Bundan birkaç yıl önce Memleketimden Kadın Manzaraları adlı belgesel kara mizah oyunumu yazmıştım. Bu oyunda insanı giderek kıskaç altına alan baskıcı ve otoriter sistem yine kadınların açısından anlatılıyor. Çünkü bu sistemin altında en çok kadınlar eziliyor. Onların yaşadıklarını gündeme getirdiğimizde yaşadığımız toplumla ilgili ipuçları kendiliğinden ortaya çıkıyor. Amacım baskıcı bir sistemde kadınların nasıl oradan oraya savrulduklarını göstererek bu sistemi besleyen zihniyete ve ideolojilere mizah yoluyla dikkat çekmekti. Yaşadığımız olaylar da büyük oranda kendiliğinden mizahi olanı, dahası absürt olanı içinde barındırıyor. Önemli olan bunu iyice görünür kılarak biçimlendirmekti. Böylece oyunu yazarken abartıya ve çarpıtmaya dayanan kara güldürü sahnelerden geniş çapta yararlandım. Bu oyunun baş kişisi Muhafazakâr Yaşam Koçu Aliye absürt görüşleriyle bu kadına benziyordu.
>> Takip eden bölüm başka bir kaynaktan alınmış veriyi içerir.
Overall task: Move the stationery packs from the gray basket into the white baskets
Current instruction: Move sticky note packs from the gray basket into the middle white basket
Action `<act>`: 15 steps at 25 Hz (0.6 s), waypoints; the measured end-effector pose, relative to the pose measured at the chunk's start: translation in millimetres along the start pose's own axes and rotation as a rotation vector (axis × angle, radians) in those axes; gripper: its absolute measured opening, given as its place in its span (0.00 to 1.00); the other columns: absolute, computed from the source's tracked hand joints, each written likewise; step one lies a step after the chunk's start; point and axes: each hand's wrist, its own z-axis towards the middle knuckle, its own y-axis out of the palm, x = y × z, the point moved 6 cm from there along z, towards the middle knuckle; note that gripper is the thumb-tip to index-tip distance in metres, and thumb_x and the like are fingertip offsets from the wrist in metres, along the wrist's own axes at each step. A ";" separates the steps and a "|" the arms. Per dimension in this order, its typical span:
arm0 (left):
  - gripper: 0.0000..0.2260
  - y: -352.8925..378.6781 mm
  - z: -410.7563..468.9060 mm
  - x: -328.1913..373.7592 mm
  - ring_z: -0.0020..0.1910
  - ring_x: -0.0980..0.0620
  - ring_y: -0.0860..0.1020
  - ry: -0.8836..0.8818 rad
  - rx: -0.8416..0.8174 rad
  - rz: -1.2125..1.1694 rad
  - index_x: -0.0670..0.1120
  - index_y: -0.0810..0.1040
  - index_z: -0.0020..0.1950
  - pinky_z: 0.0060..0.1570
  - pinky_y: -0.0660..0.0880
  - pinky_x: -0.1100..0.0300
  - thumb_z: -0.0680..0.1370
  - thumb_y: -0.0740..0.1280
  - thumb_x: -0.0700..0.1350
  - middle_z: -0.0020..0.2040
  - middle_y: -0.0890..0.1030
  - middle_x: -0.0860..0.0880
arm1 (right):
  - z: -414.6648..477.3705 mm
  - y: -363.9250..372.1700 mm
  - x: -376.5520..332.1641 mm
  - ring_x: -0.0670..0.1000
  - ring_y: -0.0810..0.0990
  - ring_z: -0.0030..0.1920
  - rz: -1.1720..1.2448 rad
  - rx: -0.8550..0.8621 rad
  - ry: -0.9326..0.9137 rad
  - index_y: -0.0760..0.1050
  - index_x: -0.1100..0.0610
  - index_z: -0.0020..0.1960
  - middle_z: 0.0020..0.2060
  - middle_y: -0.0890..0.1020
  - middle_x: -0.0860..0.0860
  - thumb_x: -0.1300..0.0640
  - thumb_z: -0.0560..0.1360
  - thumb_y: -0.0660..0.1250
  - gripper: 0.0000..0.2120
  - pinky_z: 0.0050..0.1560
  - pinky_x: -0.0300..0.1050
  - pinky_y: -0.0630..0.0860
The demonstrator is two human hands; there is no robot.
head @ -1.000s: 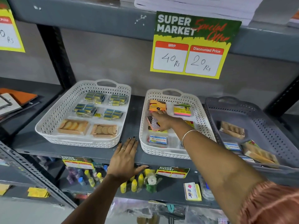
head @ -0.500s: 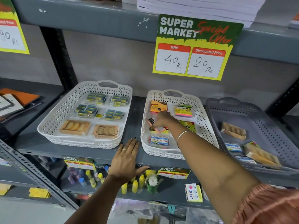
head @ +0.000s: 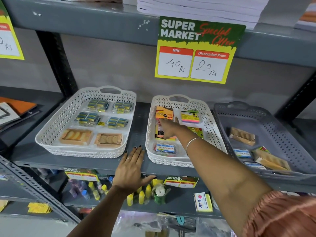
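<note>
My right hand (head: 169,129) reaches into the middle white basket (head: 207,115). Its fingers are spread flat over a red-and-yellow pack (head: 158,132), with the fingertips touching an orange pack (head: 164,112) behind it. That basket also holds a pink-and-yellow pack (head: 190,116), a green pack (head: 196,131) and a clear box with a blue label (head: 165,148). The gray basket (head: 273,130) on the right holds a brown pack (head: 242,135), blue-labelled boxes (head: 242,153) and a yellow-brown pack (head: 271,160). My left hand (head: 131,168) lies flat and open on the shelf edge.
The left white basket (head: 56,124) holds several blue-and-yellow packs and two orange packs. A price sign (head: 196,48) hangs from the shelf above. The lower shelf carries small bottles (head: 142,195), tape and a notepad (head: 202,201). Dark uprights flank the bay.
My right hand has moved toward the back of the middle white basket. The red-and-yellow pack it gripped now lies flat under open fingers. My left hand has stayed put.
</note>
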 end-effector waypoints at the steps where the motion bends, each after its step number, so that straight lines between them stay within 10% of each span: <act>1: 0.44 0.1 0.1 -0.1 0.63 0.42 0.73 0.000 0.001 0.000 0.38 0.71 0.66 0.60 0.68 0.42 0.71 0.45 0.73 0.64 0.75 0.40 | -2.3 -0.4 -0.7 0.59 0.54 0.78 0.012 -0.005 -0.005 0.49 0.56 0.78 0.77 0.58 0.55 0.62 0.71 0.71 0.43 0.76 0.61 0.43; 6: 0.45 -0.4 -0.1 0.5 0.64 0.43 0.72 0.005 0.002 0.008 0.38 0.70 0.66 0.62 0.67 0.43 0.71 0.44 0.74 0.65 0.74 0.40 | -22.1 -30.2 19.2 0.61 0.63 0.74 0.223 0.144 0.051 0.51 0.58 0.77 0.74 0.63 0.60 0.58 0.73 0.69 0.40 0.74 0.58 0.61; 11: 0.46 -0.3 -1.0 0.6 0.68 0.44 0.67 0.012 0.006 0.016 0.39 0.66 0.70 0.66 0.63 0.45 0.70 0.42 0.74 0.68 0.71 0.41 | -80.9 -74.5 132.0 0.62 0.76 0.63 0.232 0.516 0.496 0.72 0.64 0.64 0.63 0.77 0.63 0.67 0.77 0.58 0.17 0.60 0.54 0.74; 15: 0.47 0.4 -0.7 0.5 0.68 0.44 0.67 0.008 0.003 0.024 0.39 0.66 0.70 0.66 0.62 0.45 0.69 0.40 0.75 0.69 0.70 0.41 | -123.8 -13.6 212.1 0.59 0.78 0.58 0.057 -0.088 0.665 0.73 0.66 0.66 0.64 0.76 0.62 0.60 0.73 0.67 0.22 0.54 0.46 0.73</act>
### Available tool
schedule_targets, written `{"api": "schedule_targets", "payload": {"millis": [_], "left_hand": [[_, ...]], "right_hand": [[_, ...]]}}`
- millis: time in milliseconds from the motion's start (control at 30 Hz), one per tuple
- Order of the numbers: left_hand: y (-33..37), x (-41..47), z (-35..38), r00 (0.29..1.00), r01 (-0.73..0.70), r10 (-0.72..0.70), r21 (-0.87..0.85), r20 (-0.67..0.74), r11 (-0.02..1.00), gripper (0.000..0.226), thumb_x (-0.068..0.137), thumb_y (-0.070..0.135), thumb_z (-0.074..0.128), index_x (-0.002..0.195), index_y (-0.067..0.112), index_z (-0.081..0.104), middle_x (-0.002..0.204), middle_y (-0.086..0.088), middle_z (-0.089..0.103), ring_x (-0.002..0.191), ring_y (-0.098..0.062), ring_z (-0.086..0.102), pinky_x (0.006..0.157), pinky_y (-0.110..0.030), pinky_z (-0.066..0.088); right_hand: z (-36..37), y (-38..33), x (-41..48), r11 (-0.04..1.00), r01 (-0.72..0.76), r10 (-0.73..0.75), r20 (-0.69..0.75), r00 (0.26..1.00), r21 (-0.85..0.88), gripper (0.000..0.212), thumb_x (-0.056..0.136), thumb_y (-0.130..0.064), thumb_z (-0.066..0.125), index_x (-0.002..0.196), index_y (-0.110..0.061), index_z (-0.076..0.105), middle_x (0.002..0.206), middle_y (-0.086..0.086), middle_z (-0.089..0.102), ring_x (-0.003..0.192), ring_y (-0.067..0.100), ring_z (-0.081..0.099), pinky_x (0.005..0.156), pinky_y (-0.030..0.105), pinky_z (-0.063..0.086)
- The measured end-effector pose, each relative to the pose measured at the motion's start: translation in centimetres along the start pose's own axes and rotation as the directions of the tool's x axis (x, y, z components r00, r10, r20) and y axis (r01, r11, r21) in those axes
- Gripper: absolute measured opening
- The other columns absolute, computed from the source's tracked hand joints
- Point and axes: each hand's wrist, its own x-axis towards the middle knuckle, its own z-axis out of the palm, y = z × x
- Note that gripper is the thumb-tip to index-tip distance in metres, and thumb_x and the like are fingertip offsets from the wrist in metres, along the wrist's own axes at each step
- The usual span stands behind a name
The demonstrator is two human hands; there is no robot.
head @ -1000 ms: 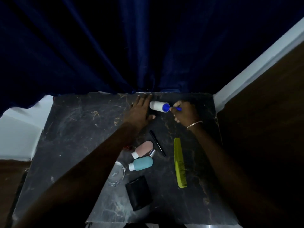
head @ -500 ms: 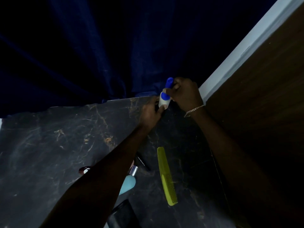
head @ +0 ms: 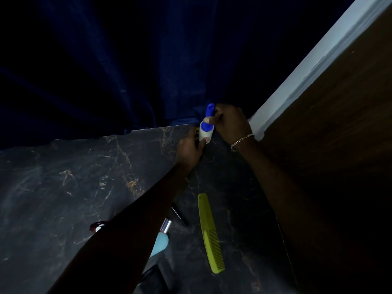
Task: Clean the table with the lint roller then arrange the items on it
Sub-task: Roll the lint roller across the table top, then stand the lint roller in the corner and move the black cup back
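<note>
The lint roller, a white roll on a blue handle, stands nearly upright at the far right corner of the dark marble table. My right hand is closed around its blue handle. My left hand grips the lower part of the white roll with thumb and fingers. A yellow-green comb lies nearer me on the table. Beside it lie a black pen, a light blue bottle with a silver-capped item above it, partly hidden by my left forearm.
A dark blue curtain hangs behind the table's far edge. A white wall strip and a brown wooden panel run along the right side. A dark flat object lies at the near edge, a small reddish item left of my forearm.
The roller lay flat on the table a second ago; both hands have since lifted it upright at the far right corner. The view has shifted closer and to the right.
</note>
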Motion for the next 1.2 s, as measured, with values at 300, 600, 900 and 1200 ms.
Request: {"api": "schedule_targets", "payload": {"millis": [300,600,900,1200], "left_hand": [[0.2,-0.2,-1.1,0.999,-0.026,0.021,0.122,0.037,0.992,0.051,0.098,0.04,0.064,0.142,0.018,0.051,0.135,-0.006,0.067,0.121,-0.022,0.064,0.103,-0.046,0.053],[0.0,-2.0,-4.1,0.99,-0.11,0.067,0.377,0.125,0.919,0.072,0.097,0.065,0.05,0.156,0.029,0.029,0.147,-0.006,0.055,0.126,-0.023,0.059,0.096,-0.033,0.043],[1.5,-6.5,-8.5,0.97,-0.239,0.217,0.567,0.107,0.789,0.074,0.098,0.071,0.035,0.157,0.026,0.029,0.154,-0.008,0.047,0.134,-0.027,0.053,0.102,-0.043,0.05],[2.2,-15.7,-14.5,0.93,-0.348,0.336,0.665,0.152,0.661,0.072,0.102,0.065,0.035,0.159,0.021,0.035,0.164,-0.01,0.038,0.155,-0.031,0.029,0.125,-0.051,0.028]], "right_hand": [[-0.4,-1.2,-0.4,1.0,-0.015,0.015,0.023,1.0,-0.005,0.02,0.094,-0.026,0.065,0.108,-0.012,0.065,0.105,0.008,0.07,0.097,0.023,0.066,0.082,0.035,0.054],[-0.3,-0.2,-1.0,0.998,-0.063,0.063,0.009,0.998,0.016,0.035,0.088,-0.034,0.072,0.119,-0.022,0.061,0.104,0.0,0.068,0.098,0.021,0.068,0.084,0.043,0.058],[-0.3,0.0,-5.7,0.995,-0.096,0.093,-0.076,0.993,-0.033,0.08,0.079,-0.063,0.06,0.142,-0.014,0.048,0.134,0.013,0.061,0.123,0.032,0.059,0.099,0.051,0.051],[1.2,-4.6,-16.6,0.999,0.034,-0.029,-0.144,0.989,0.034,0.06,0.089,-0.044,0.07,0.136,-0.01,0.056,0.135,0.012,0.062,0.125,0.026,0.057,0.106,0.029,0.041]]}}
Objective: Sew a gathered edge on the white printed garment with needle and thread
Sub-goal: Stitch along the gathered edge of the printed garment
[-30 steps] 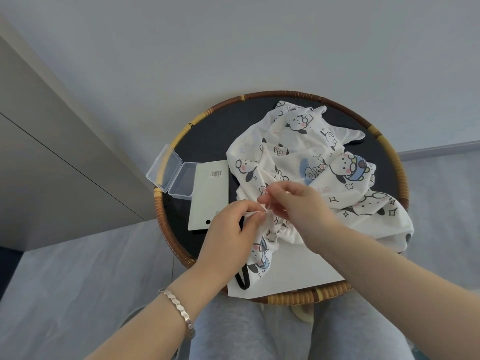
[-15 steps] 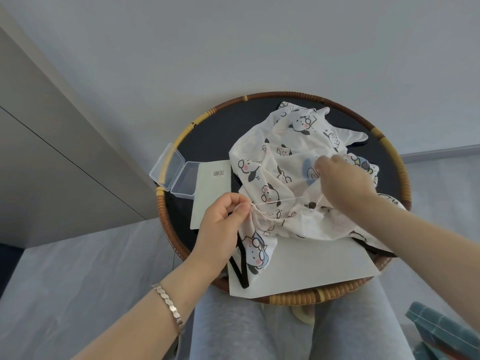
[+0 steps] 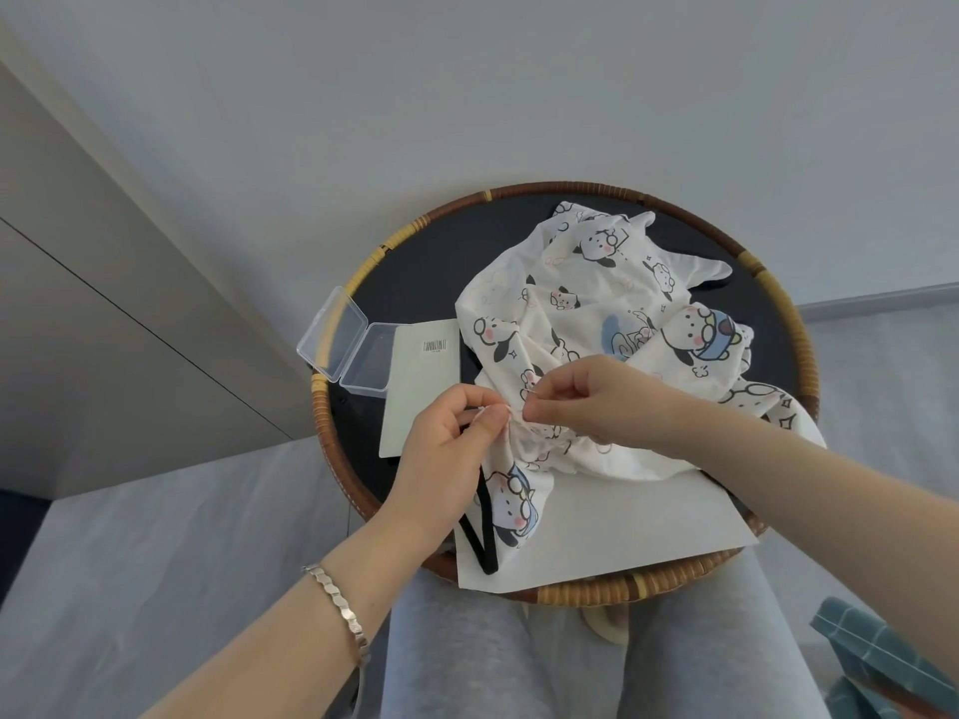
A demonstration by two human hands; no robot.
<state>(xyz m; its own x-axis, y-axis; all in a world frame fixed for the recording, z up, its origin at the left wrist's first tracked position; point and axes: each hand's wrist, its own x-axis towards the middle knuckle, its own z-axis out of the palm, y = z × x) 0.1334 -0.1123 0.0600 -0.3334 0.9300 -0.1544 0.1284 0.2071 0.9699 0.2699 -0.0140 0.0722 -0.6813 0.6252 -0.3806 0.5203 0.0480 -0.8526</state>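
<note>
A round table with a woven rattan rim (image 3: 799, 355) and a dark top (image 3: 425, 282) fills the middle of the frame. At its left edge sits an open clear plastic box (image 3: 358, 355), its lid reaching out over the rim. Just right of the box lies a pale card with a barcode label (image 3: 420, 386). A large white paper sheet (image 3: 622, 521) covers the lower part, its bottom edge over the rim. The white printed garment (image 3: 586, 313) lies crumpled across the centre and right, partly on the sheet. A black strap (image 3: 480, 542) crosses the sheet's left edge.
</note>
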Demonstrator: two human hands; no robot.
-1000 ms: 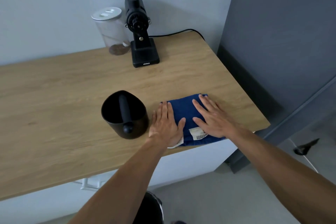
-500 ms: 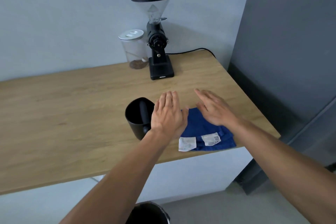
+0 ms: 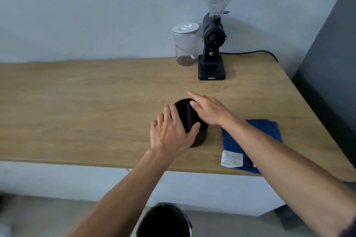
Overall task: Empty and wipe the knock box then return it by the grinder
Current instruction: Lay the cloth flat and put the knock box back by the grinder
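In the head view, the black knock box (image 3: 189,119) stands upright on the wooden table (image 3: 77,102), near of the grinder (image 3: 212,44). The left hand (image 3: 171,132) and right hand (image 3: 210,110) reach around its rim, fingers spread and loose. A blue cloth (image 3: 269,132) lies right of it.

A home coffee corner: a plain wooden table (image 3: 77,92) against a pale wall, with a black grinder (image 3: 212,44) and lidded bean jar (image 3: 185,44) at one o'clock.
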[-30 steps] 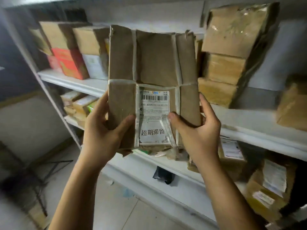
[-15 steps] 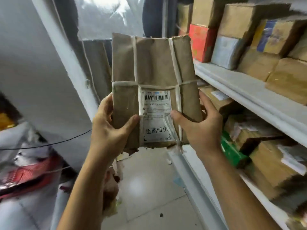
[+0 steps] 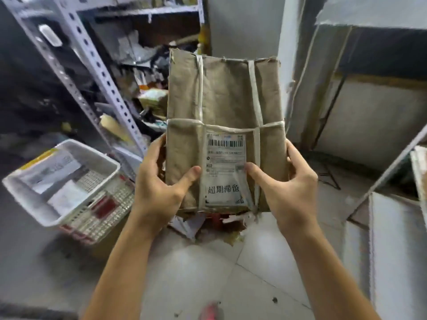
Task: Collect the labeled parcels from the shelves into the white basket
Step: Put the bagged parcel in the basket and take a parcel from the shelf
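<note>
Head view | white basket (image 3: 34,202) low on left, metal shelf (image 3: 97,72) behind | brown parcel (image 3: 225,132), white label (image 3: 225,169) | left hand (image 3: 159,188) and right hand (image 3: 286,188) both grip it

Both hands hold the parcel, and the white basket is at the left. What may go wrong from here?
Both the left hand and right hand grip the parcel only near its lower end, so its tall top may tip away. The basket already holds items; this big parcel may sit high and slide out.
</note>
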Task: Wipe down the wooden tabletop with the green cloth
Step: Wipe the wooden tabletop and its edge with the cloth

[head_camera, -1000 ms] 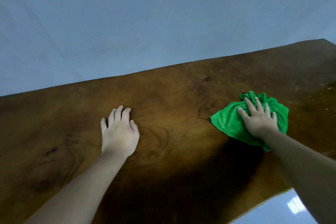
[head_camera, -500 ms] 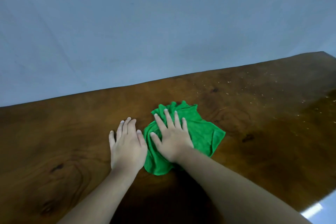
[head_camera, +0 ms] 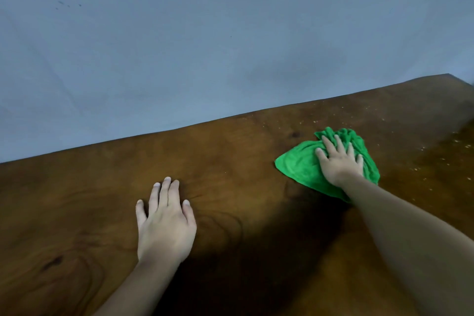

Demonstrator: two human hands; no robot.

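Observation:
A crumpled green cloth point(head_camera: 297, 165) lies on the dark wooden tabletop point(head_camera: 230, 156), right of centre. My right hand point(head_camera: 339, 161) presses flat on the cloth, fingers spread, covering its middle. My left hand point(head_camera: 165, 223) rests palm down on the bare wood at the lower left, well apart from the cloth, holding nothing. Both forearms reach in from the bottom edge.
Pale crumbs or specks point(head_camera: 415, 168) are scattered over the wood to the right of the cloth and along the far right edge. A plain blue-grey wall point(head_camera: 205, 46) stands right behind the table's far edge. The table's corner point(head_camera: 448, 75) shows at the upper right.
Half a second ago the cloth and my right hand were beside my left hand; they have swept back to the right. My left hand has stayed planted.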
“Muhafazakâr Yaşam Koçu Aliye: Çalışan kadının kadınlığı mutlaka arızalıdır. Arızalı kadını da malum kimse almaz. Çamaşır makineniz arızalandığında ne yaparsınız? Ya tamire verirsiniz ya da yenisini seçersiniz. Ama imkânınız varsa tabii ki yenisini tercih edersiniz. Bazı erkekler kollarını sıvayıp alet edevatla tamire girişmekten pek hoşlanırlar, ama bunlar istisnadır. Ayrıca başarılı olup olmayacakları da meçhuldür, çünkü arızalı kadınların beyni kat kat pas tutmuştur. Tornavidayla kurcala, çekiçle vur boşuna. Demek ki kadının çalışması, kadın açısından hiç de vacip değildir. Arızalı diye bir köşeye atılmayı kim ister ki! Bir de soruna erkeğin açısından bakalım: Çalışan kadın erkekler açısından ne gibi sorunlara yol açar?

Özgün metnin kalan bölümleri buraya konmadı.